* _Directions_
Your answer should be the exact lines of the data below from the one containing "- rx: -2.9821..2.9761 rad" through the one containing "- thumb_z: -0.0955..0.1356"; please include nothing else.

· · · · ·

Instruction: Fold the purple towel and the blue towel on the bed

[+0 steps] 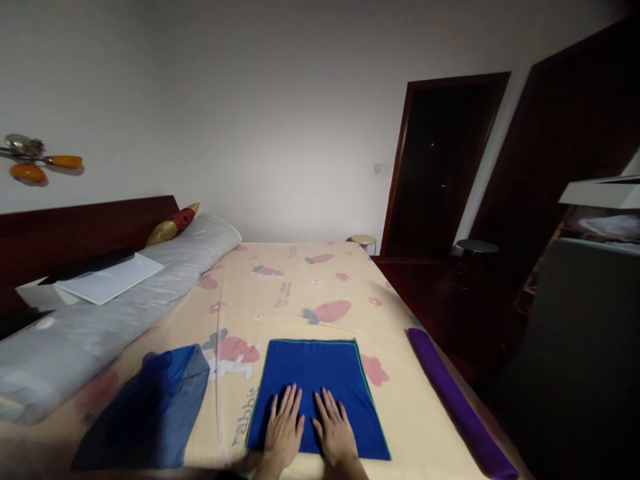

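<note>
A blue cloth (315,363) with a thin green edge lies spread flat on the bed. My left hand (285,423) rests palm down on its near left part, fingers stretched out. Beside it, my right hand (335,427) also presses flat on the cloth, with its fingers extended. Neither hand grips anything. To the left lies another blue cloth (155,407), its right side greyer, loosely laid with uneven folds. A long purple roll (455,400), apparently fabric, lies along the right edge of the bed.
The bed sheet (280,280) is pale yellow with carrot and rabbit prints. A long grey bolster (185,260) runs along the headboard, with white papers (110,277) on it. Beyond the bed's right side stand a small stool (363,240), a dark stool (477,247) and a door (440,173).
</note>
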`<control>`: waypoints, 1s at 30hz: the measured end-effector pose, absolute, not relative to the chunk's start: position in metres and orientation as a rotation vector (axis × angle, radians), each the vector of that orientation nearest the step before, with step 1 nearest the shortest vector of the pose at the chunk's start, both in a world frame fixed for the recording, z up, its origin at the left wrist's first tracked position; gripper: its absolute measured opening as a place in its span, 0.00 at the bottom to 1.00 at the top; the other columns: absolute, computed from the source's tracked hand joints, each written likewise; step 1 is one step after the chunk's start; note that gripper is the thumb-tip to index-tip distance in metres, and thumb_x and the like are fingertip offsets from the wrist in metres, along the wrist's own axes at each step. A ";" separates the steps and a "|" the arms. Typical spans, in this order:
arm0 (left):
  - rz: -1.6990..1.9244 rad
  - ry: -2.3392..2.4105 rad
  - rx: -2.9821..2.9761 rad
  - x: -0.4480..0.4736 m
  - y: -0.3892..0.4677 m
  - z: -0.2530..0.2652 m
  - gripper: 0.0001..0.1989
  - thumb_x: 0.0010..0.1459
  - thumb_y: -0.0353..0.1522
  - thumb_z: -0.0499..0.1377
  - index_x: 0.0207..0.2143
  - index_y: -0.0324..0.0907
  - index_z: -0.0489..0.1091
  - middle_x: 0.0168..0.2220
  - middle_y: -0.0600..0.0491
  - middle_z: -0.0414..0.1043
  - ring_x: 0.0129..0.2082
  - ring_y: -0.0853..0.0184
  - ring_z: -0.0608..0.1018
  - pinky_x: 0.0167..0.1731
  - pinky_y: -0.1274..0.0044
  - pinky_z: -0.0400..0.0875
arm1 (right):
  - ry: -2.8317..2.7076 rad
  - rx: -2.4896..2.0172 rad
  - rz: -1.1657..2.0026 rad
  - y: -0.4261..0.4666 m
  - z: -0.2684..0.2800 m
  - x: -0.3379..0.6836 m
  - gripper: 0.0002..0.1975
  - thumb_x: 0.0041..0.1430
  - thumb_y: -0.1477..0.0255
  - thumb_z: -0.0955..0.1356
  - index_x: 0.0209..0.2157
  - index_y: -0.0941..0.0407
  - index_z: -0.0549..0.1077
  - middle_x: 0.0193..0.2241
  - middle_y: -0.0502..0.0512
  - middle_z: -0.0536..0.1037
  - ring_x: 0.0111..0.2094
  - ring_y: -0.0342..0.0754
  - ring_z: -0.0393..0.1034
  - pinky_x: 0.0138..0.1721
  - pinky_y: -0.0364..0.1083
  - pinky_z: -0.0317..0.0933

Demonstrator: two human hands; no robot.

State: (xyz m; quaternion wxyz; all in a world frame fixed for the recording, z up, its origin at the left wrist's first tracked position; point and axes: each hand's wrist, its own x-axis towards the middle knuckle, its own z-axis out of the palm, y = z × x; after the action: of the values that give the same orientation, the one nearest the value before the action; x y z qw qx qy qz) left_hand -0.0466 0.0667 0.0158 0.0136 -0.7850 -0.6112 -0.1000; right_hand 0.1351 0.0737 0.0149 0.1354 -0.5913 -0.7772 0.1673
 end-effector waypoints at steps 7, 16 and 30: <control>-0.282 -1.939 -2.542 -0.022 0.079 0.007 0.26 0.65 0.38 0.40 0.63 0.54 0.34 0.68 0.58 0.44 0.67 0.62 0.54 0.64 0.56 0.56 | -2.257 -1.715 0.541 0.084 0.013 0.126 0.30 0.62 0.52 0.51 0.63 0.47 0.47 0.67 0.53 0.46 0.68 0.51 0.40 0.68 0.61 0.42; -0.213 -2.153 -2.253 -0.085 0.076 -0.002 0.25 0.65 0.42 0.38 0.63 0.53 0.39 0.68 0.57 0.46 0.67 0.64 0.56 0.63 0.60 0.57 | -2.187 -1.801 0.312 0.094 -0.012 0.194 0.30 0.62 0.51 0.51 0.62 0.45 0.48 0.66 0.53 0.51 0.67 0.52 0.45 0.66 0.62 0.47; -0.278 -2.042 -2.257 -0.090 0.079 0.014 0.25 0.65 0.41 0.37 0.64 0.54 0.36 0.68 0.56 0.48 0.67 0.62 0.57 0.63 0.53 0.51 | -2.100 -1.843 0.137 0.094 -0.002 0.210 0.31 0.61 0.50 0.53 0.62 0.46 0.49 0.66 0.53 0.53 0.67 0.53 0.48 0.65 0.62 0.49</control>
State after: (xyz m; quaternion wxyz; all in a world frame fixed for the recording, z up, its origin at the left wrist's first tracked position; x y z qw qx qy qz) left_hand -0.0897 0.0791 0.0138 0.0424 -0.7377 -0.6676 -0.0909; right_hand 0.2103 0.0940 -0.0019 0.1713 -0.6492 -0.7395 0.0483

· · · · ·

* _The completed task_
  - rx: -2.9821..2.9761 rad
  - x: -0.4480..0.4736 m
  - y: -0.3892..0.4677 m
  - z: -0.2530..0.2652 m
  - gripper: 0.0001..0.1989
  - thumb_x: 0.0010..0.1459
  - thumb_y: -0.0353..0.1522
  - thumb_z: -0.0499..0.1377
  - index_x: 0.0207..0.2143
  - index_y: -0.0324..0.0907
  - index_z: -0.0489..0.1091
  - middle_x: 0.0168..0.2220
  - middle_y: -0.0600..0.0491
  - middle_z: -0.0414..0.1043
  - ring_x: 0.0129..0.2082
  - ring_y: -0.0853..0.0184
  - ring_z: -0.0608..0.1018
  - pinky_x: 0.0167..0.1731
  - pinky_y: -0.1274..0.0044
  - pinky_z: -0.0400..0.0875
arm1 (right):
  - ry: -2.8317..2.7076 rad
  - rx: -2.4896..2.0172 rad
  - rz: -1.1657..2.0026 rad
  - y: -0.4261..0.4666 m
  - z: -0.2684..0.2800 m
  - x: -0.3379..0.6836 m
  - gripper: 0.0002..0.1975
  - thumb_x: 0.0041..0.1430
  - thumb_y: -0.1477..0.0255
  - thumb_z: -0.0955..0.1356

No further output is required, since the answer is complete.